Professional Wealth Management
PARTNER CONTENT by ACE & Company

Private equity’s next frontier

The choice for today’s investors needn’t be between the biggest names and nimble yet volatile niche operations: the most dynamic boutique firms marry the best of both worlds

After a challenging two years, private equity is turning a corner. According to a report by Bain & Co, 2024 global investments and exits were up by 37 per cent and 34 per cent, respectively, compared with the previous year. But, as the recovery begins to take shape, and investors once again study their options, will they find themselves continuing to face a binary choice between big private equity firms, with institutional-grade infrastructure, and boutique firms, which lack scale but tend to be nimbler than their bigger counterparts? 

The question comes amid profound changes in private equity, with strong and multiple forces – from the uncertainty that has gripped markets since the outbreak of Covid-19 to the march of technology and rapidly shifting investor profiles – all pulling the sector in different directions. 

Adam Said, Chairman and Co-founder of Swiss multi-stage private equity and venture capital group ACE & Company, which manages around $2bn in assets, says that one consequence of the upheaval is that the widely touted predictions about how the industry was going to evolve have failed to materialise.

A decade ago, people were saying that the market was going to grow and consolidate, but growth has only brought more fragmentation

“Large players have continued to innovate, expanding both the overall market and their share within it. At the same time, the market has become more fragmented and specialised, making the opportunities for outsized returns increasingly niche and dispersed.”

Said believes the resulting polarisation has created a new space – a third way – within the industry, in which private equity firms can offer clients the stability and global reach they seek from the larger industry players while delivering the boutique-level agility that can lead to higher returns.  He stresses it is not just about blending styles, it is about rethinking how portfolios are built. “We designed ACE around a risk-stage framework, which means that our investors are exposed to a clearly defined category of private market risk rather than being tied to a specific theme, region or sector,” he explains. “It is a disciplined structure that still lets us pivot quickly when the environment changes. That combination is where we believe long-term outperformance happens.”

There is little doubt that demand is growing for the emergence of a “best of both worlds” as the industry’s client base shifts. Over the past few years, limited partners – the investors who contribute capital to a fund but do not have a hand in its management – have become increasingly sophisticated. Traditionally dominated by institutional investors, such as pension funds, insurance companies and endowments, limited partners now include large numbers of wealth managers, family offices and private banks. According to a 2024 Deloitte report, private equity accounted for 30 per cent of family office portfolios, up from just 22 per cent in 2021. “Private equity has surpassed public equity as the number one asset class family offices invest in,” it says. 
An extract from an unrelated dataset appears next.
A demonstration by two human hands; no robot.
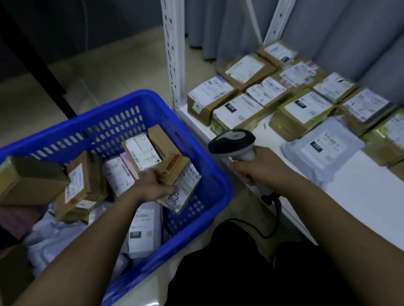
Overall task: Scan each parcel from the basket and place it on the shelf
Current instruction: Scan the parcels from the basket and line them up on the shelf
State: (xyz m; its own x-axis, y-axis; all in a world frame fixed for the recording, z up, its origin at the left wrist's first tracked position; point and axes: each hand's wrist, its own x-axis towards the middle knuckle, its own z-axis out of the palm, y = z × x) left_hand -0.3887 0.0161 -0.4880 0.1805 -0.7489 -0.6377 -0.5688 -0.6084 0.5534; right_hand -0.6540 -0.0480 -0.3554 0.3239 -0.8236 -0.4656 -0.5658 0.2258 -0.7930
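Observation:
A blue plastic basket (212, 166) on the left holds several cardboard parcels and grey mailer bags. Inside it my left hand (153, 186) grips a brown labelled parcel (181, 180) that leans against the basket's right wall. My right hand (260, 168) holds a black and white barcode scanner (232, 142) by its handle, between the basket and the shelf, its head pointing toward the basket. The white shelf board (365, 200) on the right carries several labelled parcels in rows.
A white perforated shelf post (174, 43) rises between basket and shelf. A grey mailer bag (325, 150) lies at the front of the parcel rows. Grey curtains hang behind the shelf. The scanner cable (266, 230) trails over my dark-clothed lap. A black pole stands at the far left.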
SG M&R, a Swiss financial group that manages and advises Swiss and international private clients on wealth management, and invests with ACE & Company, looks to private equity in general for differentiated long-term, risk-adjusted returns amid today’s heightened market volatility and geopolitical uncertainties. 

But Benjamin Chavaz, Senior Portfolio Manager at SG M&R, says that his firm’s increasing interest in secondaries – where an investor buys an existing interest in a private equity fund from another investor – has led it to seek partners that combine the knowledge and global reach of large private equity firms but that also retain the agility associated with smaller players.

You need specialised expertise and a strong position in the sector to navigate and capitalise on niche opportunities

“ACE has a focus on overlooked, opportunistic deals and a deep capability in navigating complex structures – a niche positioning that unlocks value in transactions that are often bypassed by larger, less flexible players.”

So will the third way for private equity continue to grow, attracting the expanding pool of sophisticated limited partners, from wealth managers to family offices? Said believes the market will continue to expand and become increasingly competitive, with greater pressure on firms to differentiate their strategies. LPs are no longer just chasing performance, they are also asking how that performance is being built. They want transparency, risk discipline and partners who can move fast when the environment changes.

Pressure is increasing on value creation beyond capital, says Said – a fact that will reward private equity firms that go beyond financial analysis and prove their skill as operators. “Founders expect more than just a cheque,” he says.

It’s much less about financial engineering and arbitrage, and more about real operating value; if you don’t have an operating case, it’s going to be hard to compete.